▶ **Exercise materials**:
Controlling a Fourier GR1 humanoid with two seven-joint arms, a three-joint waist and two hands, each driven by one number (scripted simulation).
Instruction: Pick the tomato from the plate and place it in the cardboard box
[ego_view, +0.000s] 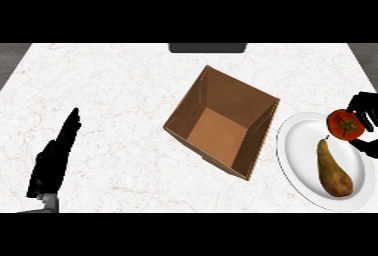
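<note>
Head view of the counter (111, 100), read from left to right. At the left edge the left hand (55, 155) rests on the marble with its fingers straight and together, holding nothing and well apart from every object. In the centre stands the cardboard box (221, 122), open at the top, set at an angle to the counter's edges; its interior shows only bare brown floor and walls. Just to the right of the box, near but seemingly not touching it, lies the white plate (299, 150), which carries a pear (334, 170) with its stem pointing up the view and, at its upper right rim, the tomato (345, 124). The right hand (367, 107) enters at the right edge, its fingers curled around the far side of the tomato and its thumb below, so that the fruit sits between them; whether they are pressing on the skin cannot be told for certain. The tomato is on the plate, not yet lifted. The step in hand appears to be the grasp. The next move would call for closing fully on the tomato, raising it clear of the plate and the pear, then carrying it left over the near wall of the box before release
</note>
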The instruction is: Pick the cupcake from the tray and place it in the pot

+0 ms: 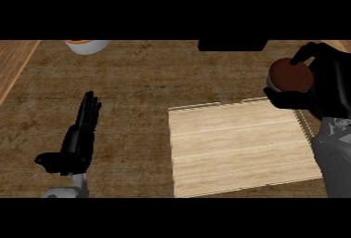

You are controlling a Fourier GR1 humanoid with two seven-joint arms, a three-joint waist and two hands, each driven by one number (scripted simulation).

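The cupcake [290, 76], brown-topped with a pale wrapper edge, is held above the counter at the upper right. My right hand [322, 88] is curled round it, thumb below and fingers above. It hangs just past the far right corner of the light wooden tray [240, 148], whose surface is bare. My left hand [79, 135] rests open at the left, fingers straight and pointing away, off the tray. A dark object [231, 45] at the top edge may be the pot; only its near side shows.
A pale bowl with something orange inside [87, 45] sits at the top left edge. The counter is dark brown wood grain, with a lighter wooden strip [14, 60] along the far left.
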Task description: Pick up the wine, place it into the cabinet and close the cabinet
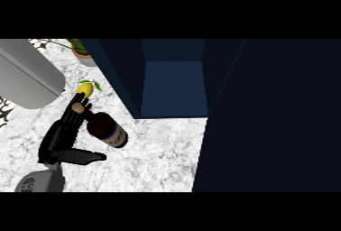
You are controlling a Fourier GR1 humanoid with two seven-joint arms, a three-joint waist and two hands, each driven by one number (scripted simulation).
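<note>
The wine bottle (106,128) is dark brown with a blue band near its base and a cork (78,107) at its top. It leans with the neck pointing up-left, left of the cabinet. My left hand (60,137) comes in from the lower left. Its straight fingers (72,115) lie along the bottle's neck and its thumb (86,156) sticks out to the right below the bottle's body. The hand is open. The dark blue cabinet (173,85) stands open at the upper middle, its inside bare. Its door (266,117) is swung out and fills the right side.
A yellow lemon (85,88) lies just beyond the fingertips. A large grey rounded object (26,72) sits at the upper left, and a potted plant (81,48) at the back. The marble counter (153,153) shows between the bottle and the door.
</note>
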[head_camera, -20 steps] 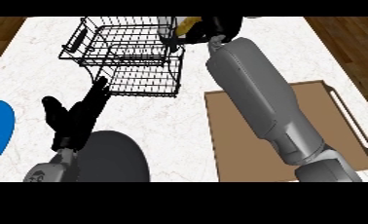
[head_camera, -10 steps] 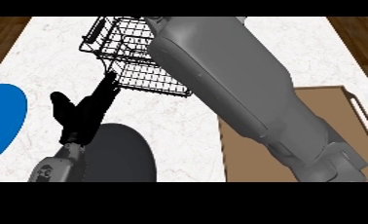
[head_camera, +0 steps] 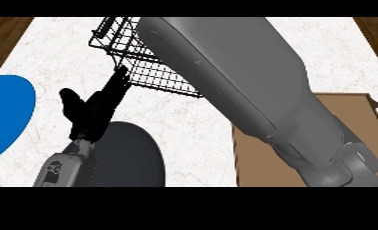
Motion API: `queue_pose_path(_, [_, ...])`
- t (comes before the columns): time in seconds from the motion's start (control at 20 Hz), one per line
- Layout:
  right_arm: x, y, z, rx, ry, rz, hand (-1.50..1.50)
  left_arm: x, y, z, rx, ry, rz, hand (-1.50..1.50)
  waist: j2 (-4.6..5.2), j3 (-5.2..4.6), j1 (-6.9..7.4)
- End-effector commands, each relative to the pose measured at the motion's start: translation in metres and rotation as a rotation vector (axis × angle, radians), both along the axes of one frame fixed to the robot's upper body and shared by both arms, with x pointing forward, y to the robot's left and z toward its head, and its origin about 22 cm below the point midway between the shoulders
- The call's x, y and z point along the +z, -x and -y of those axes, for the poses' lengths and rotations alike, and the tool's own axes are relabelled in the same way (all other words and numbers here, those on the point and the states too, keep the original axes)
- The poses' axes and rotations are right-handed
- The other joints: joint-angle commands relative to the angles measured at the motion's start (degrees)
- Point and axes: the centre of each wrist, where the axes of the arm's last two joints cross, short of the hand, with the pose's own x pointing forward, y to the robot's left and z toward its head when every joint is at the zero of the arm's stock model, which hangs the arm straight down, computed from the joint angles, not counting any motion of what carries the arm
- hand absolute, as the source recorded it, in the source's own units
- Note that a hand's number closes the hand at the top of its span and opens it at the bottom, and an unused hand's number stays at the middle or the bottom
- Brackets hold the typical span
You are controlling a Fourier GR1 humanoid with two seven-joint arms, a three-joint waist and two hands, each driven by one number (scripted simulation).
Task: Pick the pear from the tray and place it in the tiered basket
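Your right forearm point(head_camera: 251, 94) fills the middle of the head view, running from the lower right up to the counter's point(head_camera: 192, 124) far edge, over the tiered basket point(head_camera: 140, 59). The right hand is out of view past the top, so you cannot tell whether it is open or closed. The pear shows nowhere either; probably it is in that hidden hand or already down in the basket, but the forearm covers that spot.

If the pear is not yet released, centre it over a basket tier before letting go, keep it inside the wire rim, and lift straight up afterwards so the arm doesn't snag the wires.

The left hand point(head_camera: 92, 111) sits near the counter's left side, fingers straight and relaxed, tips just at the basket's near lower corner, holding nothing. The tray point(head_camera: 255, 159) lies at the near right, mostly under the arm. A blue plate point(head_camera: 15, 109) is at the left edge, a dark round thing point(head_camera: 129, 159) at the near edge.
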Motion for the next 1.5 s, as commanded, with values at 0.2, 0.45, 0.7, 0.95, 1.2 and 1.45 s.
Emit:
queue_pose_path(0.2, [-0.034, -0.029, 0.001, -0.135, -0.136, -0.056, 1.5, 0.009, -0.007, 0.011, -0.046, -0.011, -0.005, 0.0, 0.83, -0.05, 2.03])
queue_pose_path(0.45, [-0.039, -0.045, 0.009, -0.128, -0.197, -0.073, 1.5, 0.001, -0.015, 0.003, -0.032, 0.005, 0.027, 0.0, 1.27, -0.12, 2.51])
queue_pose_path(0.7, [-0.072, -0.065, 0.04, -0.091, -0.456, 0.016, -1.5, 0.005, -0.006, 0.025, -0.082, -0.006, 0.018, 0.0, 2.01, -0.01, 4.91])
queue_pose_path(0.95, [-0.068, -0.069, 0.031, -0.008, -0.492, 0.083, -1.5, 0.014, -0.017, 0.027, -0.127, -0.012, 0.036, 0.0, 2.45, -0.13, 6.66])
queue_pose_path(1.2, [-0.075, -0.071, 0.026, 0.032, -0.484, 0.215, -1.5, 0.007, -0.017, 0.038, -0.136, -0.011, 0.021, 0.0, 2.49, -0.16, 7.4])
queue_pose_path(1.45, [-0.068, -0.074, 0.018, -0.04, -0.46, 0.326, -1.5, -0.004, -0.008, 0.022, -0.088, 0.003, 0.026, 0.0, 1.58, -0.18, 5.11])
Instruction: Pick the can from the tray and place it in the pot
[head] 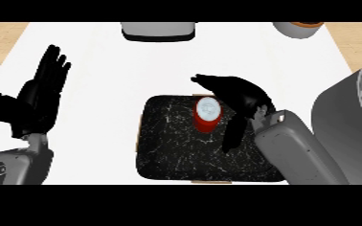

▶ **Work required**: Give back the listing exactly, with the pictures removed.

▶ **Written solution**:
Controlling a Fourier GR1 humanoid with two seven-joint arms, a three-joint waist and two hands, each driven by one number (scripted simulation).
Instruction: Pick the tomato from the plate and place it in the cardboard box
[ego_view, +0.000s] 
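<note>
Head view of the counter (111, 100), read from left to right. At the left edge the left hand (55, 155) rests on the marble with its fingers straight and together, holding nothing and well apart from every object. In the centre stands the cardboard box (221, 122), open at the top, set at an angle to the counter's edges; its interior shows only bare brown floor and walls. Just to the right of the box, near but seemingly not touching it, lies the white plate (299, 150), which carries a pear (334, 170) with its stem pointing up the view and, at its upper right rim, the tomato (345, 124). The right hand (367, 107) enters at the right edge, its fingers curled around the far side of the tomato and its thumb below, so that the fruit sits between them; whether they are pressing on the skin cannot be told for certain. The tomato is on the plate, not yet lifted. The step in hand appears to be the grasp. The next move would call for closing fully on the tomato, raising it clear of the plate and the pear, then carrying it left over the near wall of the box before release
</note>
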The instruction is: Pick the cupcake from the tray and place it in the pot

+0 ms: 

You are controlling a Fourier GR1 humanoid with two seven-joint arms, a three-joint waist and two hands, each driven by one number (scripted simulation).

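The cupcake [290, 76], brown-topped with a pale wrapper edge, is held above the counter at the upper right. My right hand [322, 88] is curled round it, thumb below and fingers above. It hangs just past the far right corner of the light wooden tray [240, 148], whose surface is bare. My left hand [79, 135] rests open at the left, fingers straight and pointing away, off the tray. A dark object [231, 45] at the top edge may be the pot; only its near side shows.
A pale bowl with something orange inside [87, 45] sits at the top left edge. The counter is dark brown wood grain, with a lighter wooden strip [14, 60] along the far left.
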Task description: Pick up the wine, place it into the cabinet and close the cabinet
You are controlling a Fourier GR1 humanoid with two seven-joint arms, a three-joint waist and two hands, each driven by one number (scripted simulation).
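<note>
The wine bottle (106,128) is dark brown with a blue band near its base and a cork (78,107) at its top. It leans with the neck pointing up-left, left of the cabinet. My left hand (60,137) comes in from the lower left. Its straight fingers (72,115) lie along the bottle's neck and its thumb (86,156) sticks out to the right below the bottle's body. The hand is open. The dark blue cabinet (173,85) stands open at the upper middle, its inside bare. Its door (266,117) is swung out and fills the right side.
A yellow lemon (85,88) lies just beyond the fingertips. A large grey rounded object (26,72) sits at the upper left, and a potted plant (81,48) at the back. The marble counter (153,153) shows between the bottle and the door.
</note>
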[head_camera, -20 steps] 
[head_camera, -10 steps] 
[head_camera, +0 steps] 
Motion API: `queue_pose_path(_, [_, ...])`
- t (comes before the columns): time in seconds from the motion's start (control at 20 Hz), one per line
- Layout:
  right_arm: x, y, z, rx, ry, rz, hand (-1.50..1.50)
  left_arm: x, y, z, rx, ry, rz, hand (-1.50..1.50)
  waist: j2 (-4.6..5.2), j3 (-5.2..4.6), j1 (-6.9..7.4)
- End-effector commands, each relative to the pose measured at the motion's start: translation in metres and rotation as a rotation vector (axis × angle, radians), both along the axes of one frame fixed to the robot's upper body and shared by both arms, with x pointing forward, y to the robot's left and z toward its head, and its origin about 22 cm below the point midway between the shoulders
- The call's x, y and z point along the +z, -x and -y of those axes, for the poses' lengths and rotations alike, and the tool's own axes are relabelled in the same way (all other words and numbers here, those on the point and the states too, keep the original axes)
- The poses' axes and rotations are right-handed
- The other joints: joint-angle commands relative to the angles measured at the motion's start (degrees)
- Point and axes: the centre of each wrist, where the axes of the arm's last two joints cross, short of the hand, with the pose's own x pointing forward, y to the robot's left and z toward its head when every joint is at the zero of the arm's stock model, which hangs the arm straight down, computed from the joint angles, not counting any motion of what carries the arm
- hand absolute, as the source recorded it, in the source's own units
- Note that a hand's number closes the hand at the top of its span and opens it at the bottom, and an unused hand's number stays at the middle or the bottom
- Brackets hold the typical span
You are controlling a Fourier GR1 humanoid with two seven-joint arms, a three-joint waist and two hands, each driven by one number (scripted simulation).
Task: Pick the pear from the tray and place it in the tiered basket
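Your right forearm point(head_camera: 251, 94) fills the middle of the head view, running from the lower right up to the counter's point(head_camera: 192, 124) far edge, over the tiered basket point(head_camera: 140, 59). The right hand is out of view past the top, so you cannot tell whether it is open or closed. The pear shows nowhere either; probably it is in that hidden hand or already down in the basket, but the forearm covers that spot.

If the pear is not yet released, centre it over a basket tier before letting go, keep it inside the wire rim, and lift straight up afterwards so the arm doesn't snag the wires.

The left hand point(head_camera: 92, 111) sits near the counter's left side, fingers straight and relaxed, tips just at the basket's near lower corner, holding nothing. The tray point(head_camera: 255, 159) lies at the near right, mostly under the arm. A blue plate point(head_camera: 15, 109) is at the left edge, a dark round thing point(head_camera: 129, 159) at the near edge.
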Motion for the next 1.5 s, as commanded, with values at 0.2, 0.45, 0.7, 0.95, 1.2 and 1.45 s.
Emit:
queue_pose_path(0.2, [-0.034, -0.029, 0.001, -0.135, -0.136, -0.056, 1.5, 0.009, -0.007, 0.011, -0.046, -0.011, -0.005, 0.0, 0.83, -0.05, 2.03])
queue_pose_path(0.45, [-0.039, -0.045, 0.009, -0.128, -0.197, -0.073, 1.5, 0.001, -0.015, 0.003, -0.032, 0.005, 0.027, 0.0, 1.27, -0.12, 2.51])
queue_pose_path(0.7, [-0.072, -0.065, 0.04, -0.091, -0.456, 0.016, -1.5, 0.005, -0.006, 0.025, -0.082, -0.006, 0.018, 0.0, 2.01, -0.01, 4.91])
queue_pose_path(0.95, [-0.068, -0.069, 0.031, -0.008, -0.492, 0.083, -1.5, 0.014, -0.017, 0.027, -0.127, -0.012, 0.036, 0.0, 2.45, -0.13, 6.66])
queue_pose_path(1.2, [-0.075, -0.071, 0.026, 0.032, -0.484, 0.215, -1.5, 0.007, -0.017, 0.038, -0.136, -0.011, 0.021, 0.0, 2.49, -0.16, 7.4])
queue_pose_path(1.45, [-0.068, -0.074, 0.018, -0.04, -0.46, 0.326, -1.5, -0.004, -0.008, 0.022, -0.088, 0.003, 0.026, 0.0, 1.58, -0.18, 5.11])
Instruction: Pick the can from the tray and place it in the pot
[head] 

The exercise concludes with this answer.